__BRIEF__
Repeat the full listing below verbatim and keep the images out.
◇ ◇ ◇ ◇ ◇
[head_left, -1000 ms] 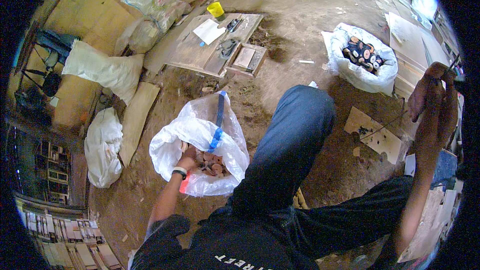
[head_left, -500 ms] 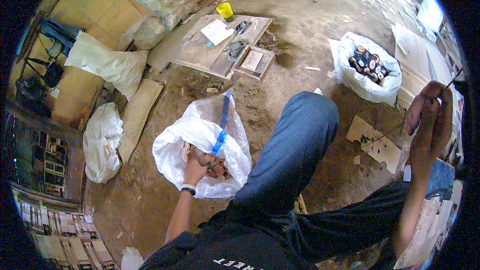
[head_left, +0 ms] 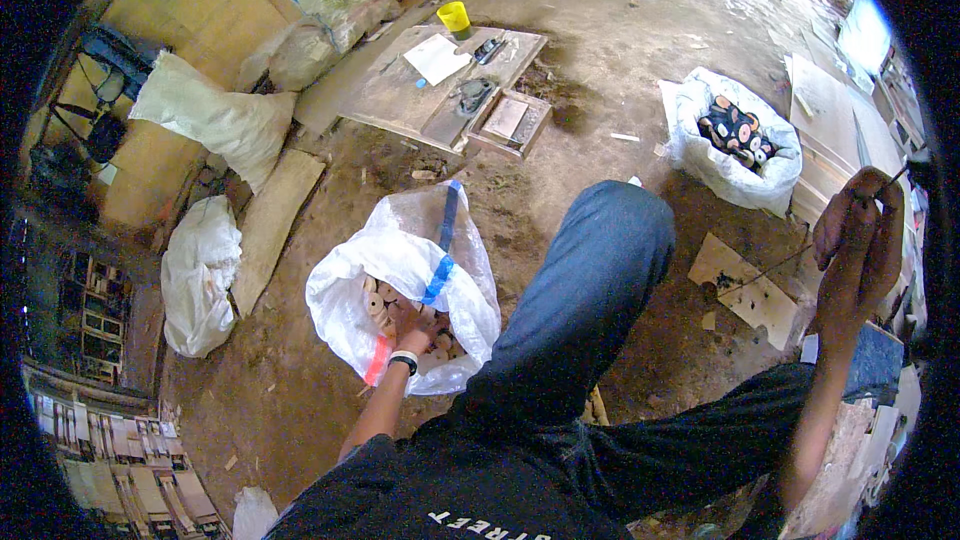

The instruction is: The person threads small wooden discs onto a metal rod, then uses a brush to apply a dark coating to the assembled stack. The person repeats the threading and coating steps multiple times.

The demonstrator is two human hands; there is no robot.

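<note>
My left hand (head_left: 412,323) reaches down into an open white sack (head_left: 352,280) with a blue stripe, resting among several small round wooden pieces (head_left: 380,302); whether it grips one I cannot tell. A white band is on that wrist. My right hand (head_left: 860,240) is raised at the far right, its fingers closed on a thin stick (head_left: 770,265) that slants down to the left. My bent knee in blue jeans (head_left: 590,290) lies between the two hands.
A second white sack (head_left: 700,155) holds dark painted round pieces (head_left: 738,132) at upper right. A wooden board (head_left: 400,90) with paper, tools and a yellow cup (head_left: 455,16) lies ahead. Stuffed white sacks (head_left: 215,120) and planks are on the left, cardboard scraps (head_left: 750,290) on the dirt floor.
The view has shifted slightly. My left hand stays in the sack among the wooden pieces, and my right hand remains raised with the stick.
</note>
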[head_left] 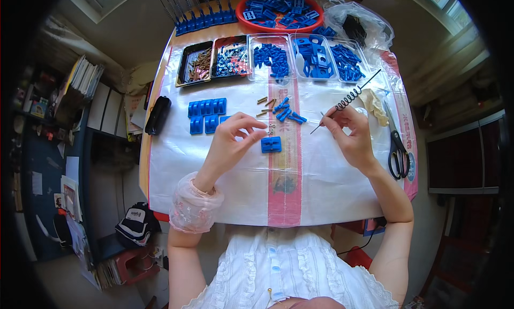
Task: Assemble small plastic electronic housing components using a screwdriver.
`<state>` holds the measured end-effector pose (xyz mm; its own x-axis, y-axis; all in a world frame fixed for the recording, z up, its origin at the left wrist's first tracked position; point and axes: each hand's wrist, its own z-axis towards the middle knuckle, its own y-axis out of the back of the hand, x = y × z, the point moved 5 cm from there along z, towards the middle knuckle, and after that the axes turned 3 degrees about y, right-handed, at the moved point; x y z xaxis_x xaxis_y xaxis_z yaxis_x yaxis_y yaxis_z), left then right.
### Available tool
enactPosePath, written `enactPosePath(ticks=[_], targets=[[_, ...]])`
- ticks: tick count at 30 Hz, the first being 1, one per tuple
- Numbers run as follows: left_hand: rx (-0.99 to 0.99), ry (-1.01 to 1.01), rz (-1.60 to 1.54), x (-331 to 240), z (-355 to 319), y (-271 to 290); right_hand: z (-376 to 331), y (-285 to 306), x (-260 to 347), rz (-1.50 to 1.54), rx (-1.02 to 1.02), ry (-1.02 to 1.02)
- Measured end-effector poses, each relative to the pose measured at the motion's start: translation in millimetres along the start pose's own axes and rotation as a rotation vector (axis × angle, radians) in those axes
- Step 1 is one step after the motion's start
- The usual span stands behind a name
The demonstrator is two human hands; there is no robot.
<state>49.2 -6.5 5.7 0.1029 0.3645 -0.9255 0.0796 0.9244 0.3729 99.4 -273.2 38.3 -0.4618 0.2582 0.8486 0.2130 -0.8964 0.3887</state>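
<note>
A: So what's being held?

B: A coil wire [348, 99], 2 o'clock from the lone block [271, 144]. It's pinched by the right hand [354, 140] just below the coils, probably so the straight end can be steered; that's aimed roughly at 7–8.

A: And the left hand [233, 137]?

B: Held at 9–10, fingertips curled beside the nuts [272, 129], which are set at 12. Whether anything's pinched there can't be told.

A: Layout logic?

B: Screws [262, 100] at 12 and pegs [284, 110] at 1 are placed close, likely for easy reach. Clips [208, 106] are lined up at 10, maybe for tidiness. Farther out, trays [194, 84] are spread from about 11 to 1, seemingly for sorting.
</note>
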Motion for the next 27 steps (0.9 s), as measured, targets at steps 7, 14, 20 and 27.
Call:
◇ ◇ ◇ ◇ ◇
__ANSWER TO THE PROBLEM__
[head_left, -1000 ms] 
[head_left, -500 ms] 
[head_left, +0 ms] 

The instruction is: The person threads small wooden discs onto a metal rod, then uses a brush to apply a dark coating to the assembled stack. The person repeats the threading and coating steps multiple times.

The demonstrator is two human hands; there is no robot.

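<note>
My left hand (head_left: 412,323) reaches down into an open white sack (head_left: 352,280) with a blue stripe, resting among several small round wooden pieces (head_left: 380,302); whether it grips one I cannot tell. A white band is on that wrist. My right hand (head_left: 860,240) is raised at the far right, its fingers closed on a thin stick (head_left: 770,265) that slants down to the left. My bent knee in blue jeans (head_left: 590,290) lies between the two hands.
A second white sack (head_left: 700,155) holds dark painted round pieces (head_left: 738,132) at upper right. A wooden board (head_left: 400,90) with paper, tools and a yellow cup (head_left: 455,16) lies ahead. Stuffed white sacks (head_left: 215,120) and planks are on the left, cardboard scraps (head_left: 750,290) on the dirt floor.
The view has shifted slightly. My left hand stays in the sack among the wooden pieces, and my right hand remains raised with the stick.
</note>
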[head_left] 
Task: Assemble small plastic electronic housing components using a screwdriver.
`<state>` holds the measured end-effector pose (xyz mm; its own x-axis, y-axis; all in a world frame fixed for the recording, z up, its origin at the left wrist's first tracked position; point and axes: each hand's wrist, its own z-axis towards the middle knuckle, its own y-axis out of the back of the hand, x = y × z, the point moved 5 cm from there along z, towards the middle knuckle, and after that the axes turned 3 degrees about y, right-handed, at the moved point; x y z xaxis_x xaxis_y xaxis_z yaxis_x yaxis_y yaxis_z), left then right.
### Available tool
enactPosePath, written `enactPosePath(ticks=[_], targets=[[_, ...]])`
- ticks: tick count at 30 Hz, the first being 1, one per tuple
- Numbers run as follows: left_hand: rx (-0.99 to 0.99), ry (-1.01 to 1.01), rz (-1.60 to 1.54), x (-331 to 240), z (-355 to 319), y (-271 to 290); right_hand: z (-376 to 331), y (-285 to 306), x (-260 to 347), rz (-1.50 to 1.54), rx (-1.02 to 1.02), ry (-1.02 to 1.02)
- Measured end-effector poses, each relative to the pose measured at the motion's start: translation in millimetres along the start pose's own axes and rotation as a rotation vector (axis × angle, radians) in those axes
- Step 1 is one step after the motion's start
- The usual span stands behind a name
The demonstrator is two human hands; there is no robot.
<state>49.2 -6.5 5.7 0.1029 0.3645 -0.9255 0.0796 0.9244 0.3729 99.4 -273.2 38.3 -0.4618 0.2582 0.8486 0.2130 -0.8964 0.3887</state>
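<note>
A: So what's being held?

B: A coil wire [348, 99], 2 o'clock from the lone block [271, 144]. It's pinched by the right hand [354, 140] just below the coils, probably so the straight end can be steered; that's aimed roughly at 7–8.

A: And the left hand [233, 137]?

B: Held at 9–10, fingertips curled beside the nuts [272, 129], which are set at 12. Whether anything's pinched there can't be told.

A: Layout logic?

B: Screws [262, 100] at 12 and pegs [284, 110] at 1 are placed close, likely for easy reach. Clips [208, 106] are lined up at 10, maybe for tidiness. Farther out, trays [194, 84] are spread from about 11 to 1, seemingly for sorting.
</note>
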Motion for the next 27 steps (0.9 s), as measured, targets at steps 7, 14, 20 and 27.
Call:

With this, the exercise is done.